Untuk apa aku di ciptakan
Hai … Namaku Heln Patricia ….
Udara sore sangat cerah, secerah hariku saat ini. Kurang dari 12 jam lagi usiaku genap 17 tahun, usia yang sudah cukup dewasa. Alangkah bahagianya di katakan dewasa, tidak ada lagi embel anak-anak, dapat melakukan apapun yang aku mau.
Tidak ada pesta atau acara apapun, segala doa dan syukur aku panjatkan kepada Tuhan. Atas semua yang telah Tuhan berikan kepadaku.
Tentu bukan satu kebetulan. Tuhan menciptakan aku kedunia ini, ada tujuan dan konsekwensinya, ada misi dan orientasinya. Entah bagaimana kehidupanku kedepannya nanti, semua masih menjadi rahasia Tuhan.
Sebagai orang yang sudah dewasa tentu aku harus tau dan mencari tau untuk apa aku di ciptakan.
Aku baru saja menulis sebaris kalimat di aplikasi medsos. Suara ketukan pintu membuyarkan konsentrasiku, tanpa menutup laptop. Aku beranjak menuju pintu, rupanya Mama memanggilku untuk makan.
“Sedang apa Ci?” tanya Mama -Cici adalah panggilanku di rumah yang artinya kaka- seraya memiringkan kepala untuk melihat ke dalam kamarku,
“Sedang nulis-nulis aja, Mah. Ada apa?” tanyaku.
“Apa kamu tidak lapar?” aku menjawab dengan menggelengkan kepala. Membuat rambut sebahuku ikut bergerak.
“Sejak pagi kamu tidak keluar kamar, bahkan untuk sekedar makan siang,” lanjut Mama.
“Kalau aku sudah merasa lapar, pasti aku akan keluar untuk makan, Ma ..., tidak perlu khawatir seperti itu” jawabku.
“Mama mau ke rumah Ibadah mungkin pulang agak malam. Kamu hati-hati di rumah ya,” ujar Mama. Aku pun kembali mengangguk untuk meyakinkan.
Sebagai orang Nasrani yang taat. Mama dan Papa, tidak pernah melewatkan ibadahnya sedikitpun. Sementara aku? Aku bukan anak yang nakal, pun bukan anak yang baik soal ibadah.
Selepas kepergian Mama. Aku kembali berkutat dengan media sosialku. Ada notif pesan di medsos aku pun segera meng-klik-nya.

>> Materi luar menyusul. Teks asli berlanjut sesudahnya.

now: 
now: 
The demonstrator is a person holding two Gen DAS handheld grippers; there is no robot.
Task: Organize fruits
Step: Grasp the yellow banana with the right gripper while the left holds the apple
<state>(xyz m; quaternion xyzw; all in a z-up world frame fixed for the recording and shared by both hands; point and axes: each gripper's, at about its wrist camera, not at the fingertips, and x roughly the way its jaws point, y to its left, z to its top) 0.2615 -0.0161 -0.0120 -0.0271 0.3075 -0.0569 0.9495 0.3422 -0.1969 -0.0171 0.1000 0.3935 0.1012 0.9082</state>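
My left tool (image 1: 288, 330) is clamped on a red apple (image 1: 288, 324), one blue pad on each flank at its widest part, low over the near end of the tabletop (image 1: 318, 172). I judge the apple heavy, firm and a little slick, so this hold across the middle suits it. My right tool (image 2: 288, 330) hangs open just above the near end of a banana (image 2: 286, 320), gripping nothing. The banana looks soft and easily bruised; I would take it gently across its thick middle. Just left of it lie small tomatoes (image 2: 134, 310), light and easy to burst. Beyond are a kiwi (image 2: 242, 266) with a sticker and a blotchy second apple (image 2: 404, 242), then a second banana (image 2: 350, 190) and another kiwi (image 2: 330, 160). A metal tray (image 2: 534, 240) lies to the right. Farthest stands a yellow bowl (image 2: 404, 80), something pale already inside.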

“Hai… Heln, apa kabar?” sapa salah satu teman medsosku via massanger.
“Hai… Icha, aku baik, bagaimana dengan kabarmu?” jawabku kepada Anisa, yang biasa kupanggil -Icha-
Obrolan kami selalu seru dan tidak membosankan, meski kami belum pernah bertemu wajah tapi aku yakin Anisa. Si gadis berhijab itu orang yang sangat ramah.
Ending dari obrolan on line kami kali ini berakhir dengan tawaran Anisa untuk berkunjung ke kotanya, awalnya aku menolak mengingat jarak kami sangat jauh. Aku di kalimatan -tepatnya singkawang- dan Anisa berada di jakarta.